The records below:

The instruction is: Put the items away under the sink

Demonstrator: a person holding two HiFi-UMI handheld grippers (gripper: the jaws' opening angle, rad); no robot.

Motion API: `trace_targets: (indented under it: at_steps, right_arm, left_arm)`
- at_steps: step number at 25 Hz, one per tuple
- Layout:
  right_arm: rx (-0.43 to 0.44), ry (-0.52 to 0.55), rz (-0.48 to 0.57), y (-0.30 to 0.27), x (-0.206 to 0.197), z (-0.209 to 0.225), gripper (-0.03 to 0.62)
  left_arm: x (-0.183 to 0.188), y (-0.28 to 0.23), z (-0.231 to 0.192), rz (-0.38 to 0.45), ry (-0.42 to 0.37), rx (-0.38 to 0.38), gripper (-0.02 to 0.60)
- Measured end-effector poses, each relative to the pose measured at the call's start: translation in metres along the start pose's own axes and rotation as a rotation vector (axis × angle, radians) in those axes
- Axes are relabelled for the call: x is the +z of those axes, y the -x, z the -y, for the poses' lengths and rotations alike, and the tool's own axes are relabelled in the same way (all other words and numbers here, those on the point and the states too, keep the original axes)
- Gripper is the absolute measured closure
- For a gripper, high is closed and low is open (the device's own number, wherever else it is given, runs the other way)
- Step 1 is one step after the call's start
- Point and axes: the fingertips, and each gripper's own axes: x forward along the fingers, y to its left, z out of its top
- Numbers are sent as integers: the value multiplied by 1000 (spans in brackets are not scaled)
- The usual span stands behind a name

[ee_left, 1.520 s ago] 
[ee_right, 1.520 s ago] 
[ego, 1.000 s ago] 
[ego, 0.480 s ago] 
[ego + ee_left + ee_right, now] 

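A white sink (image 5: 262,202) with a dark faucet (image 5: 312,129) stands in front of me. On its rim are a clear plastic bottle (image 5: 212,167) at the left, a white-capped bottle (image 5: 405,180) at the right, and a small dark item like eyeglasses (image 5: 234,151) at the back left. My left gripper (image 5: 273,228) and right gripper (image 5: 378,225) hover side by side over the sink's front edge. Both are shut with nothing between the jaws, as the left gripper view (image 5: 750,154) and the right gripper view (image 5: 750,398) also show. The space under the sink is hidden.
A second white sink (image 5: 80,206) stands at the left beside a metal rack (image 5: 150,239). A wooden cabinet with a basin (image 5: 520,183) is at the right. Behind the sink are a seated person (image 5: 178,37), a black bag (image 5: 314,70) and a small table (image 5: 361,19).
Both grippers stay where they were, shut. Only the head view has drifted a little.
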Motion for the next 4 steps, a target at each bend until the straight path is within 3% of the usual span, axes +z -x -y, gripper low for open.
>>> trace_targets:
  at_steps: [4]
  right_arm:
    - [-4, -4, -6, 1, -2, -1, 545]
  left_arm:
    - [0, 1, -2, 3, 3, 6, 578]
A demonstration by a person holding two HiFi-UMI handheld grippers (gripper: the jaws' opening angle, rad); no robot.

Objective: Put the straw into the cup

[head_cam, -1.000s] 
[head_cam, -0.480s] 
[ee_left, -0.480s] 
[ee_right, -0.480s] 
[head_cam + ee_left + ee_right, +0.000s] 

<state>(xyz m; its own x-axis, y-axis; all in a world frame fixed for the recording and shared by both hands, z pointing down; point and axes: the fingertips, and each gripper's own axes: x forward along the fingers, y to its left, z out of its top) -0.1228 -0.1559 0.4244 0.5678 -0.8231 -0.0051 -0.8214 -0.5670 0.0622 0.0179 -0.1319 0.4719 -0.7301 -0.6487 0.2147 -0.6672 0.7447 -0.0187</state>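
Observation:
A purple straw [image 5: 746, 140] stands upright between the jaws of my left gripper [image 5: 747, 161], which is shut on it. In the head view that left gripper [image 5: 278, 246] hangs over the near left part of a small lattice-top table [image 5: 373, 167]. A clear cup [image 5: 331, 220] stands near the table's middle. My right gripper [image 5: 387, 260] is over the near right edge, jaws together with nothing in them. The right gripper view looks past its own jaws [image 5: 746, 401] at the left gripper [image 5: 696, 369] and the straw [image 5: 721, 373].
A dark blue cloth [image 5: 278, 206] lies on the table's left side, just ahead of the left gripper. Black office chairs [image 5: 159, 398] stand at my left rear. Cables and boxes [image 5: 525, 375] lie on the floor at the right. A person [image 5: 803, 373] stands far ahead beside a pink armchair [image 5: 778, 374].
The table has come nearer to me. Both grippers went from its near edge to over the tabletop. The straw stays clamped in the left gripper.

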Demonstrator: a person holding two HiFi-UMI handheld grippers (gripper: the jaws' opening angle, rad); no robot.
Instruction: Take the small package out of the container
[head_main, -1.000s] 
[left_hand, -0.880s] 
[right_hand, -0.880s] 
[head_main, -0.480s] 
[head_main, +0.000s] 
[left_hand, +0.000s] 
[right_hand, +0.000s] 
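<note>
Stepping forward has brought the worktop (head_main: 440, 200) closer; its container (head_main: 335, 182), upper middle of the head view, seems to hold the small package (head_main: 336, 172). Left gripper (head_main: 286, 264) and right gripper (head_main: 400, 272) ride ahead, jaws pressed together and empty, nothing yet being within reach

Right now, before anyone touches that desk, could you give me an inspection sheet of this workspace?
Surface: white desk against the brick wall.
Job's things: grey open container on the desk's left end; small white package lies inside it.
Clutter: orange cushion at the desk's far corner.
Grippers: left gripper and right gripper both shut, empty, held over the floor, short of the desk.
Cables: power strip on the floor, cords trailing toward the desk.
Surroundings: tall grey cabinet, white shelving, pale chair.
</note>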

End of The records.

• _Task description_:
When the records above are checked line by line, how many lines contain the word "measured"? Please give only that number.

• _Output_:
2